TNI-Polri Kerahkan 7.084 Personel untuk Pengamanan Raja Salman

Rep: Rahmat Fajar/ Red: Bayu Hermawan
ANTARA FOTO/Muhammad Iqbal
Edy Rahmayadi
Edy Rahmayadi

REPUBLIKA.CO.ID, JAKARTA -- TNI dan Polri siap mengamankan kunjungan kenegaraan Raja Arab Saudi, Salman bin Abdulaziz al-Saud ke Indonesia. Disamping itu, TNI Polri juga siap untuk mengamankan pelaksanan Konferensi Tingkat Tinggi (KTT) Indian Ocean Rim Association (IORA) ke-20.

"Tugas pengamanan VVIP ini tidak boleh dianggap ringan, sesuatu bisa terjadi. oleh karena itu TNI selalu mengantisipasi dan mewaspadai sejak dini," ujar Pangkostrad Letjen TNI Edy Rahmayadi saat apel kesiapan pasukan gabungan pengamanan VVIP, di Plaza Mabes TNI Cilangkap, Jaksel (28/2).

Dalam kesempatan tersebut, Edy menjadi Panglima Komando Gabungan, juga menyinggung bom panci yang terjadi di Bandung, Senin (27/2). Edy menegaskan, pihaknya telah melakukan antisipasi ancaman dan kewaspadaan, salah satunya dengan diadakannya apel tersebut.

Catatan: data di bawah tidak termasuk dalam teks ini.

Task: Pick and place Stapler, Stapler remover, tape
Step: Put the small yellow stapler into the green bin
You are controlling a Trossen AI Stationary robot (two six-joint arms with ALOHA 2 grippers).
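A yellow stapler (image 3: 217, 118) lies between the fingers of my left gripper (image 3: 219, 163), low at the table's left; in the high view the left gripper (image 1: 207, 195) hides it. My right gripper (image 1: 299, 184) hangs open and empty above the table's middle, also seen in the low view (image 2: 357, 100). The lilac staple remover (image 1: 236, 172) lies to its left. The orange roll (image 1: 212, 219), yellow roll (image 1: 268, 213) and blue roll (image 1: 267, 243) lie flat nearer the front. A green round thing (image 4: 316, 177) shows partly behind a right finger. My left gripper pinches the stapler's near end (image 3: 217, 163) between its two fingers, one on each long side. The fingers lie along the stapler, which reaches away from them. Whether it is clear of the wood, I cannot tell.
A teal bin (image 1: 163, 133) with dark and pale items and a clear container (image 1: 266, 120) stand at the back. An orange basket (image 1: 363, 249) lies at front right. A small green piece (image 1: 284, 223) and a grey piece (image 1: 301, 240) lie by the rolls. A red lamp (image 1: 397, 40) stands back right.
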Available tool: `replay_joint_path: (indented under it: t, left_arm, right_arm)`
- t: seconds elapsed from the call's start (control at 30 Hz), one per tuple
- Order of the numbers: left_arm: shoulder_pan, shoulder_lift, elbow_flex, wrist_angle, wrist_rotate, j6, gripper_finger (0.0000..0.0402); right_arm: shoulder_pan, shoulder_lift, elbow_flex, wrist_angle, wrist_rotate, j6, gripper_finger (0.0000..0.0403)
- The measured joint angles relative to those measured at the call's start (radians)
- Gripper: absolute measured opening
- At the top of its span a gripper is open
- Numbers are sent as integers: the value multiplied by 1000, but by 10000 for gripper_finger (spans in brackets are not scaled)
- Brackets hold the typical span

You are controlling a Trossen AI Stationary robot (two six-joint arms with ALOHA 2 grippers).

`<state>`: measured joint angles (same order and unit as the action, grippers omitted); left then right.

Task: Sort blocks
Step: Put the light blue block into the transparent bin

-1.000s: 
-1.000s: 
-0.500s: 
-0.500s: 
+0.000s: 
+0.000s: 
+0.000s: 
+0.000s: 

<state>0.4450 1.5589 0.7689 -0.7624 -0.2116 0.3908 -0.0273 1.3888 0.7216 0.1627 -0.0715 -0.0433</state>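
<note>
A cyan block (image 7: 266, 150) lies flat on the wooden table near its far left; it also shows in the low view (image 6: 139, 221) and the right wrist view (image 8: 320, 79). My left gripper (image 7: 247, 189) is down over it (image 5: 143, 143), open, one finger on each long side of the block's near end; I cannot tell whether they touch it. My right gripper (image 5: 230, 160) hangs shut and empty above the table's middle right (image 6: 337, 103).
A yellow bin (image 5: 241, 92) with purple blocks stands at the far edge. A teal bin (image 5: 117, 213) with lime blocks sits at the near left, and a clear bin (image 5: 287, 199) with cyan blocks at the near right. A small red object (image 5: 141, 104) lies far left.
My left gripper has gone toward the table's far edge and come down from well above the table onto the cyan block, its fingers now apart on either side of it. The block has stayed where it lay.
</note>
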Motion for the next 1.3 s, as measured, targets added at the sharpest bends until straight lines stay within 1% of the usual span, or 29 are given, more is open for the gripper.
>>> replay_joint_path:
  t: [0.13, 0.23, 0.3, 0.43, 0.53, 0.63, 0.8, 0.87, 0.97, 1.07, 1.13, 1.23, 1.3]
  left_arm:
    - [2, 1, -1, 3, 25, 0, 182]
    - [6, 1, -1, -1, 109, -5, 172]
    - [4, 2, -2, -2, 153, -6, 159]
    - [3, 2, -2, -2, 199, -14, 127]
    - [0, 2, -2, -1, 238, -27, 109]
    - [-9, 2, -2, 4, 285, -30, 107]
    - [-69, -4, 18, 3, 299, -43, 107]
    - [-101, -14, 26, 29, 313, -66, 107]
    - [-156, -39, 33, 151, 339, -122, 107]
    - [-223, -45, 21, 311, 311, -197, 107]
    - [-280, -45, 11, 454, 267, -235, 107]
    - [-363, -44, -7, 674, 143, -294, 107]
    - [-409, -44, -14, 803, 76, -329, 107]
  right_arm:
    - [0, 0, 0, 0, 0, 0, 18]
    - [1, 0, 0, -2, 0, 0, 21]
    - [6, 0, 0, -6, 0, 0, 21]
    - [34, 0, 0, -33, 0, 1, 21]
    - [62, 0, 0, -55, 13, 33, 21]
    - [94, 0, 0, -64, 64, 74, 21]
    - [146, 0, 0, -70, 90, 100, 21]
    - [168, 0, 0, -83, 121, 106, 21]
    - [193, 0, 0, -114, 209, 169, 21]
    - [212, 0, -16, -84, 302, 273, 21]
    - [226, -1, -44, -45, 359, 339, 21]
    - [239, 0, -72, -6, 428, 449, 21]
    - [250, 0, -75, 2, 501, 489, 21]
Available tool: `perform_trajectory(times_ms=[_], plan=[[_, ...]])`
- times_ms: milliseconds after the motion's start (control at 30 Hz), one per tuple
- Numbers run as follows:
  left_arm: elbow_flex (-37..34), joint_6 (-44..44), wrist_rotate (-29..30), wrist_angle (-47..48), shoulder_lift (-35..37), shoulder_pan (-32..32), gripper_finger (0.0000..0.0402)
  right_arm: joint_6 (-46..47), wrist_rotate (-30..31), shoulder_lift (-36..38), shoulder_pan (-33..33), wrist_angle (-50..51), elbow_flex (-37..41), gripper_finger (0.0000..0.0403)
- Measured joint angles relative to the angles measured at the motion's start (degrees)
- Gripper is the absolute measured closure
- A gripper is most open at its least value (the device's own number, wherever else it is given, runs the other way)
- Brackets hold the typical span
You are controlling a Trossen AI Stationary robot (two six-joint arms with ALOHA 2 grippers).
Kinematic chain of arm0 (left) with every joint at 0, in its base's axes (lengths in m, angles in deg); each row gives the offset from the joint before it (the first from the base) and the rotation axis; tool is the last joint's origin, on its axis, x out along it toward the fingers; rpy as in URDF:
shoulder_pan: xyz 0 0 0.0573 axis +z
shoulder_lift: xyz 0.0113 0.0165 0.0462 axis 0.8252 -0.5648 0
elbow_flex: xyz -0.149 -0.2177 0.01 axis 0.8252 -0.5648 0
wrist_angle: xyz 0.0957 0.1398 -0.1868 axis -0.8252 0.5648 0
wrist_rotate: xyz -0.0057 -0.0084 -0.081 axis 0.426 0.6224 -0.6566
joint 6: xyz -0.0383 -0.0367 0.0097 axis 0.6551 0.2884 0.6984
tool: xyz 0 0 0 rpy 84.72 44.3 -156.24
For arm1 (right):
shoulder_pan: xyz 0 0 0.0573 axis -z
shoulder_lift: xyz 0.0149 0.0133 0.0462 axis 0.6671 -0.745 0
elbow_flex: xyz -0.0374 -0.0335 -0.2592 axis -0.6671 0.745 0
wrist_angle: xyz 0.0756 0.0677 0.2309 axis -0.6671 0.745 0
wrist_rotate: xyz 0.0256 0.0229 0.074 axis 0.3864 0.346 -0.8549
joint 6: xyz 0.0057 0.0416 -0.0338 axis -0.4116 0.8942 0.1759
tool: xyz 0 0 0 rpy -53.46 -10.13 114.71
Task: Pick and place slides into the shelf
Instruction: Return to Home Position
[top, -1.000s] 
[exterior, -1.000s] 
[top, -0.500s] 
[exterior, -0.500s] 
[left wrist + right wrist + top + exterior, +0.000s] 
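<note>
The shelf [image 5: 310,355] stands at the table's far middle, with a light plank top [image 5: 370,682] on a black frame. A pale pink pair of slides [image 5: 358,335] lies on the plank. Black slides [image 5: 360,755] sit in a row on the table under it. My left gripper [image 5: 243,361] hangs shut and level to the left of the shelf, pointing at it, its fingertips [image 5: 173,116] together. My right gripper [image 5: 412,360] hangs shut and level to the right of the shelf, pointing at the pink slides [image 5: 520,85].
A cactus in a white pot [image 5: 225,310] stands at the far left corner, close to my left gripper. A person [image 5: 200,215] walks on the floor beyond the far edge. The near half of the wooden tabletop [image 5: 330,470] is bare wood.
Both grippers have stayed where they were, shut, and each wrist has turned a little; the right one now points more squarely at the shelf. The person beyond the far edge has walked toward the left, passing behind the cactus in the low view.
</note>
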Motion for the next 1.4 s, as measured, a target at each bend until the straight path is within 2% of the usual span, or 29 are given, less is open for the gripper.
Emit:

Meskipun terjadi ancaman teror jelang kedatangan Raja Salman, kata Edy, tidak akan ada penambahan pasukan. "Semua sudah diantisipasi, sampai saat ini tidak ada penambahan pasukan yang bertugas langsung dalam pengamanan VVIP ini," katanya.

Edy menuturkan, sebanyak 7.084 personil TNI-Polri dikerahkan untuk pengamanan kunjungan Raja Salman. Sedangkan untuk pengamanan KTT IORA ke-20 berjumlah 12.000 personil TNI-Polri.

"Untuk pengamanan Raja Arab Saudi mulai tanggal 1 sampai 9 Maret 2017 selanjutnya pelaksanaan KTT IORA mulai tanggal 5 sampai 7 Maret 2017," jelasnya.